* [WHAT IS REQUIRED] Copy the records below exactly, starting at the line that contains "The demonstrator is" and ending at the line that contains "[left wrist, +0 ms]"; leave out any pictures.

******

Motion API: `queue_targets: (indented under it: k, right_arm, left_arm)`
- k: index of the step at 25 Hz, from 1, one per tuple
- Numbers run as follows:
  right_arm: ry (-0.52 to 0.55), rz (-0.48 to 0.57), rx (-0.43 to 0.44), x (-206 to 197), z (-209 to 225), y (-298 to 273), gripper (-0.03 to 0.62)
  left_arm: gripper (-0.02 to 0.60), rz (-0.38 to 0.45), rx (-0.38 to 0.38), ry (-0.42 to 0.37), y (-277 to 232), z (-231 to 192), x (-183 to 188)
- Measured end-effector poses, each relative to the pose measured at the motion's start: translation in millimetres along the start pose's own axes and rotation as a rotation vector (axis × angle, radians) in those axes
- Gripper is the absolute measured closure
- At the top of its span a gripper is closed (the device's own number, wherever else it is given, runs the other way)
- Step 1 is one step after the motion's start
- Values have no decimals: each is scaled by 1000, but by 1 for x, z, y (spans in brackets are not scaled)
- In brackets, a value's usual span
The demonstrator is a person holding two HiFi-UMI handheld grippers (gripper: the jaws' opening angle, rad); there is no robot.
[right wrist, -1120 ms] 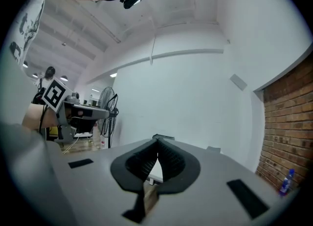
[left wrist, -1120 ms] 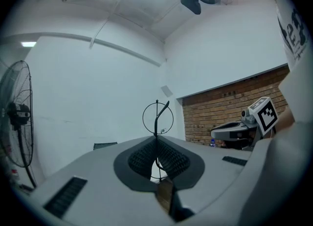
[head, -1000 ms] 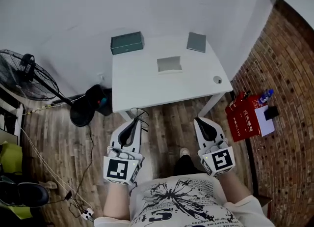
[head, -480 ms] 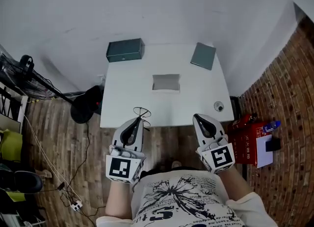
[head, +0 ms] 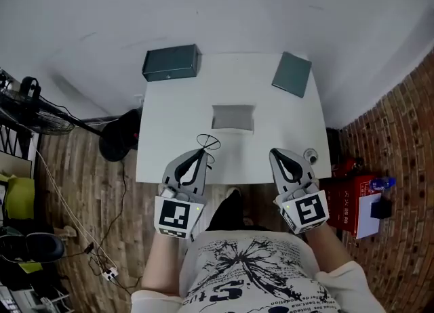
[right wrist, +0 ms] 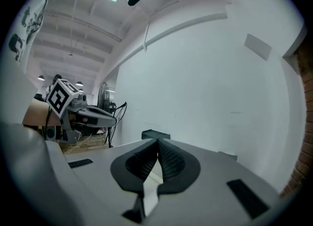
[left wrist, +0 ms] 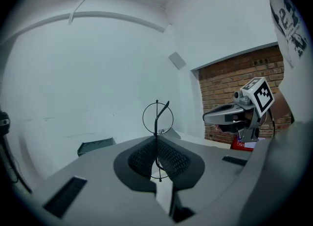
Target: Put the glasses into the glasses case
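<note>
A: What's changed vs a sec ago?
B: Biggest first: the bench (head: 169,129) has come closer in the head view. Before, both tongs hung over the wood floor (head: 81,190), short of it. Now their tips sit over its near edge, lower centre of frame. So the person has walked up; the approach is basically done

A: Stuff on the bench?
B: Same layout, nothing shifted rel. to each other. Dark green box (head: 171,63) at the upper left corner, flat grey-green slab (head: 292,73) upper right. The pale open box mid-bench I take to be the glasses case (head: 232,118). Small round thing (head: 310,155) at the right edge, can't tell what it is

A: Tongs?
B: left tongs (head: 199,157) clamped on the glasses (head: 207,143), same as before. In the left gripper view the thin wire frame stands upright out of the pinched jaws, w/ one round rim above them. right tongs (head: 280,159) closed together, nothing between them

A: So for the task?
B: Glasses are near the case, just lower left of it in the frame, not touching. Carry is almost over imo; what's left is to lower them in and let go. Frame is thin and pinched at one spot, so it may swing or snag on the case rim
</note>
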State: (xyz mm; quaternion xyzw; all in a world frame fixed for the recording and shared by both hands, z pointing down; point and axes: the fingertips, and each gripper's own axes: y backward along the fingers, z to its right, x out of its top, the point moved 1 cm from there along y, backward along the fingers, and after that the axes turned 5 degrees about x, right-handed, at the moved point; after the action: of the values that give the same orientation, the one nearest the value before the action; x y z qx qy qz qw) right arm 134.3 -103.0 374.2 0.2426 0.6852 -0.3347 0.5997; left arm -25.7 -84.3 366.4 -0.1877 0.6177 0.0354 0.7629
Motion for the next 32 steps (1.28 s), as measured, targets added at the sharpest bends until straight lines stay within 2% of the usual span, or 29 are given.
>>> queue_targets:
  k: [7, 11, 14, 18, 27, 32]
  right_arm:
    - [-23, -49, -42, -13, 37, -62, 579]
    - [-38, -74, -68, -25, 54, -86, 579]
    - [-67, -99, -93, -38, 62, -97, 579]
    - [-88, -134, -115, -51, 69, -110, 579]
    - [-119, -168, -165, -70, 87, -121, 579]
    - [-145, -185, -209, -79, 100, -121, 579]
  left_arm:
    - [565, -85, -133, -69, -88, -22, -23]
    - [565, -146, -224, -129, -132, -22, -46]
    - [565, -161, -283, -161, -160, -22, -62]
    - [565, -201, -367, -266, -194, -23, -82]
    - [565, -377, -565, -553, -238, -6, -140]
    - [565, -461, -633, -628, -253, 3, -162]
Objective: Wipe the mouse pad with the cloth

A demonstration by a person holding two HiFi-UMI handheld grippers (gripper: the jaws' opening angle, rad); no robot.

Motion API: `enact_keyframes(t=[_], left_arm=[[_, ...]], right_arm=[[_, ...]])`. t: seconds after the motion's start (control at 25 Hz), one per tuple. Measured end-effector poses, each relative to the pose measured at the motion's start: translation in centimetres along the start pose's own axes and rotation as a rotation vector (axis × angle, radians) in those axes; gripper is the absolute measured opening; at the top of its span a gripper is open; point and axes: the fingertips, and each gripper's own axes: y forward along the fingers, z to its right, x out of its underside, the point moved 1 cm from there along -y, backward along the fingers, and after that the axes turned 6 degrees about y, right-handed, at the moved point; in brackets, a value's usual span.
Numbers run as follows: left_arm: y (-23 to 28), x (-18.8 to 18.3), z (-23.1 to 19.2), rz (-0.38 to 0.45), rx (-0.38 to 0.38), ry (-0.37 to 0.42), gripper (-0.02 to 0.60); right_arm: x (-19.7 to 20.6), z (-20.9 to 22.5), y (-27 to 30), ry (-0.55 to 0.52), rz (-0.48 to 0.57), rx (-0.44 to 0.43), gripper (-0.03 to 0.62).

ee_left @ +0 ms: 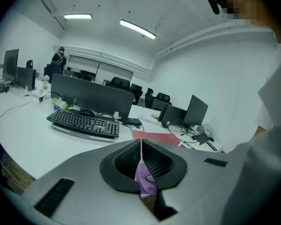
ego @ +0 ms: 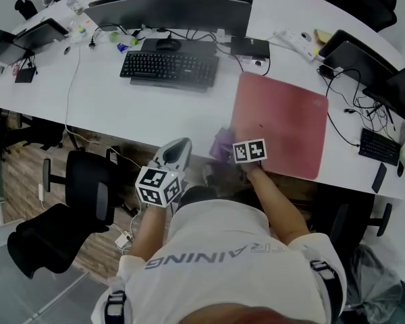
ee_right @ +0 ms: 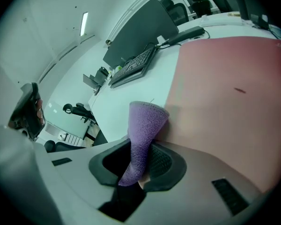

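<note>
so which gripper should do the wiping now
Right. The right gripper grips the cloth at the pad's near edge. The left gripper sits off the pad by the desk edge, jaws together, holding nothing.

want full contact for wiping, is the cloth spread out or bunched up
Bunched, not spread: the cloth stands as a narrow roll pinched in the right tool, by the mouse pad edge.

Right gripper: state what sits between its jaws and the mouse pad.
The purple cloth: pinched by the right gripper, it juts forward to the edge of the red mouse pad. The right gripper view shows this.
</note>
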Motion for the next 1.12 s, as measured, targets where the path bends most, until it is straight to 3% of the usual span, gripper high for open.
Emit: enact_keyframes(t=[0.6, 0.96, 1.12], left_arm=[[4.7, 0.1, 11.4, -0.032, 0.030, 0.013, 0.032], [9.0, -0.6, 19.4, -0.030, 0.097, 0.053, 0.032], [11.0, -1.1, 23.7, -0.014, 0.158, 0.028, 0.032]], right_arm=[[1.5, 9.5, -9.6, 0.032, 0.028, 0.030, 0.103], [3.0, 17.0, -16.9, 0.129, 0.091, 0.055, 0.103], [4.1, 20.6, -20.7, 0.172, 0.121, 0.058, 0.103]])
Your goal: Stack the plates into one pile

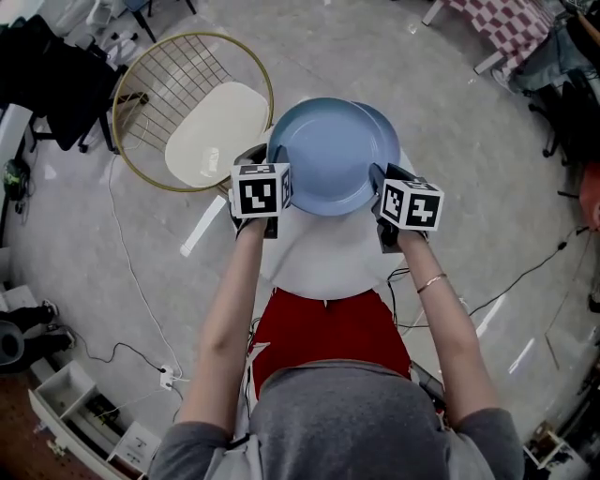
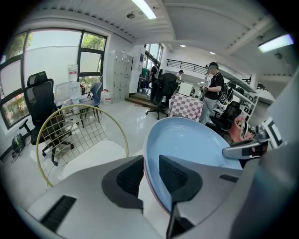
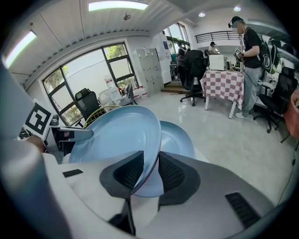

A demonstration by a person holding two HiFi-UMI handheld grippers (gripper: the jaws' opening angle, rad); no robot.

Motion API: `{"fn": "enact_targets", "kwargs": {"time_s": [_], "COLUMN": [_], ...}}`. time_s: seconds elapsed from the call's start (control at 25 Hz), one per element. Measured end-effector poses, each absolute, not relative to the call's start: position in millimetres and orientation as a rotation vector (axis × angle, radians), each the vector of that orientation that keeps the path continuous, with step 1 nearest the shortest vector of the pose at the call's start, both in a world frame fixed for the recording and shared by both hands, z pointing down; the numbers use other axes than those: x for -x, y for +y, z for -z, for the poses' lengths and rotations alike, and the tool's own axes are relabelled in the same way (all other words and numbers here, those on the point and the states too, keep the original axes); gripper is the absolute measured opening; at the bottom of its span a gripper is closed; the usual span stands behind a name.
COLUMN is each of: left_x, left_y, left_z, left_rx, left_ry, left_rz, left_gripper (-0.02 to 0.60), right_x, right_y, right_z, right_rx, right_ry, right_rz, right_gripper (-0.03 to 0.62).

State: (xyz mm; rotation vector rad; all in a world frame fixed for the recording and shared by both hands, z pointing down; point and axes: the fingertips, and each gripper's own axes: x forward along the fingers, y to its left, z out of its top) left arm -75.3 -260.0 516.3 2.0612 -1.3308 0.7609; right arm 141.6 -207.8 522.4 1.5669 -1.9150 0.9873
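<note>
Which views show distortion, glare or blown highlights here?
Head view: barrel distortion bends the floor at the edges, with streaks of glare on it; held plate sharp. Left gripper view: strong fisheye, black corners, window and ceiling light blown out. Right gripper view: same fisheye and dark corners, light panel clipped, held plate's rim in focus.

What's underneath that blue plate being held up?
A second blue plate lies on the white table; only its right edge shows. The lifted plate covers the rest.
</note>
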Motion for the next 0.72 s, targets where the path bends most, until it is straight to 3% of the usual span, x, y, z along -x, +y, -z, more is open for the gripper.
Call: {"fn": "enact_targets", "kwargs": {"time_s": [0.32,0.72], "left_x": [15.4,5.7], "left_y": [-277.4,-286.3], "left_z": [-542.7,-568.7], "left_rx": [-2.041,-1.969], "left_ry": [-1.308,-1.335], "left_rz": [-0.834,-0.862], "left_gripper": [0.109,0.109], "right_x": [-203.0,-215.0], "right_y": [-232.6,-257.4], "right_z": [-544.4,-571.9], "right_rx": [-1.557,-1.472], "right_ry": [-1.882,-1.864], "right_rz": [-0.983,-0.889], "right_gripper": [0.101,0.101]}}
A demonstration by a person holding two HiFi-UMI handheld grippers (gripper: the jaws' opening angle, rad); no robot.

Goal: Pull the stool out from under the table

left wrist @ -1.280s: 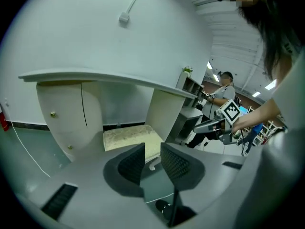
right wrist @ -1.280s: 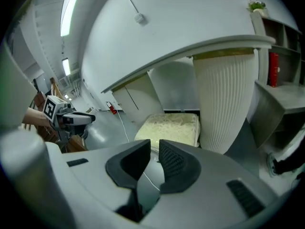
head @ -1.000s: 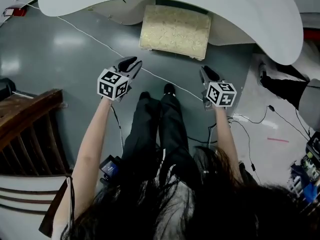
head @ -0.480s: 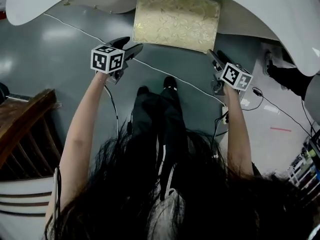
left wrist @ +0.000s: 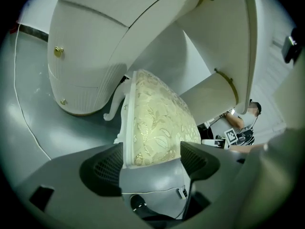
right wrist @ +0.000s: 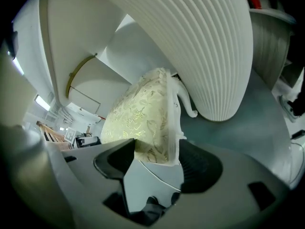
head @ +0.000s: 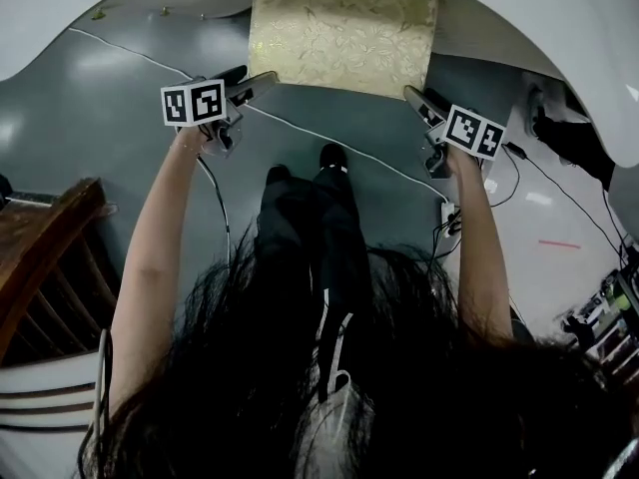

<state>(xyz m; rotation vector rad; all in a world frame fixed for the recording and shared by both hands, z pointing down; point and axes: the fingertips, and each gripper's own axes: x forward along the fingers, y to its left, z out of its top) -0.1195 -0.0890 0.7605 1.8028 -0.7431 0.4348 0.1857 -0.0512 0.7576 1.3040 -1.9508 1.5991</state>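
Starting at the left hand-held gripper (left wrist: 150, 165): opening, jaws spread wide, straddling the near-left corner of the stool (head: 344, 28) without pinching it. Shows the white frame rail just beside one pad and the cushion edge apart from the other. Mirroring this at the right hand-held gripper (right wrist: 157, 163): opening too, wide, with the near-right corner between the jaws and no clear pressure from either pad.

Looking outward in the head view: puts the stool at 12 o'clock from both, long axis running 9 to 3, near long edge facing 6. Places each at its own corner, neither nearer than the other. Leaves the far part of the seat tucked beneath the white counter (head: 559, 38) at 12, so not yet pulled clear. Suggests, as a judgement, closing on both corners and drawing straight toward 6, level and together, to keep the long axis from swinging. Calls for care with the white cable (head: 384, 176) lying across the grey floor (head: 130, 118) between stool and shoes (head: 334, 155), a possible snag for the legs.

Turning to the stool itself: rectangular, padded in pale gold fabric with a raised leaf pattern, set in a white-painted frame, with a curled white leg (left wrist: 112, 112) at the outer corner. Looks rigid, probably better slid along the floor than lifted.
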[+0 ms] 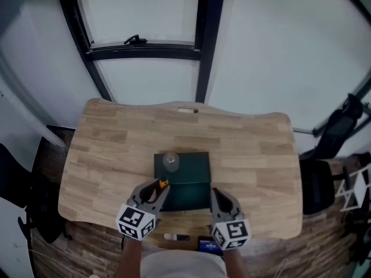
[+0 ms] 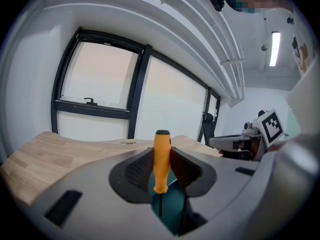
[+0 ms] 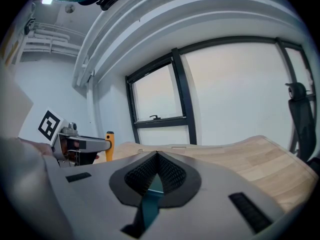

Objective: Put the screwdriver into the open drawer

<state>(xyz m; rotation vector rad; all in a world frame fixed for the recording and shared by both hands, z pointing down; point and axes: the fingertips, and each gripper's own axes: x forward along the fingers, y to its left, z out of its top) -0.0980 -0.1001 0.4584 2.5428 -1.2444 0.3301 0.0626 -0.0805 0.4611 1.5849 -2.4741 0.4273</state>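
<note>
A dark green drawer box stands at the table's near middle, its open drawer pulled toward me. My left gripper hangs over the drawer's left front corner. It is shut on the screwdriver, whose orange handle stands upright between the pads with the thin shaft pointing down over the green drawer. In the left gripper view the left gripper clamps the handle at mid-length. My right gripper sits at the drawer's right front corner. In the right gripper view the right gripper is shut and holds nothing.
A clear round object rests on top of the box. The wooden table backs onto a black-framed window. A black chair stands at the right. Small items lie below the table's near edge.
</note>
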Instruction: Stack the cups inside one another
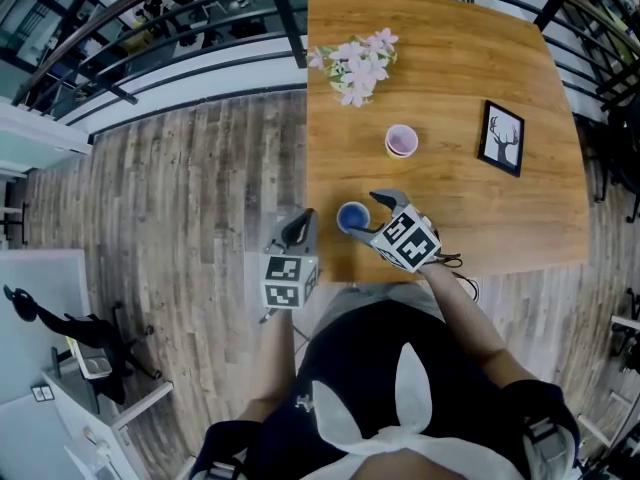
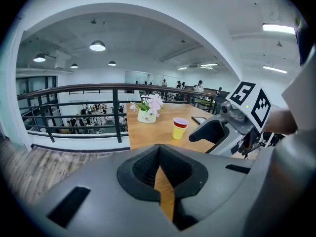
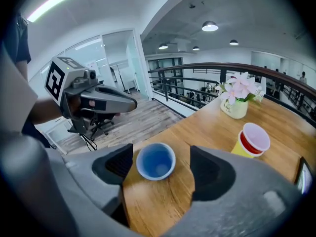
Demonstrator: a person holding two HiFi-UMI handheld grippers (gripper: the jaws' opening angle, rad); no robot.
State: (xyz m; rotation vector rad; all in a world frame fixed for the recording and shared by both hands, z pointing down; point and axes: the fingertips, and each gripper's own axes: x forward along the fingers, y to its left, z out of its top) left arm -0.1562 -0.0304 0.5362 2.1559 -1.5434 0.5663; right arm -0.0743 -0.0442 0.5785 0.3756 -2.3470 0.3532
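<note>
A blue cup (image 1: 352, 217) stands upright near the front left corner of the wooden table (image 1: 450, 58). My right gripper (image 1: 372, 215) is open, and the blue cup (image 3: 155, 161) sits between its fingertips, with gaps on both sides. A yellow cup with a red inside and a white rim (image 1: 401, 141) stands further back; it also shows in the right gripper view (image 3: 253, 140) and the left gripper view (image 2: 179, 128). My left gripper (image 1: 298, 230) hangs just off the table's left edge. Its jaws (image 2: 160, 174) are shut on nothing.
A white vase of pink flowers (image 1: 355, 65) stands at the table's back left. A black picture frame (image 1: 501, 137) lies to the right. A dark railing (image 2: 74, 90) runs beyond the table, and wooden floor (image 1: 200, 198) lies to the left.
</note>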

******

* [OUTPUT BELOW]
The demonstrator is a person holding two HiFi-UMI handheld grippers (gripper: the jaws' opening angle, rad); there is no robot.
[right wrist, -1120 ms] 
[left wrist, -1120 ms] 
[head, -1000 ms] 
[head, -480 ms] 
[head, +0 ms] 
[right wrist, +0 ms] 
[left wrist, +0 ms] 

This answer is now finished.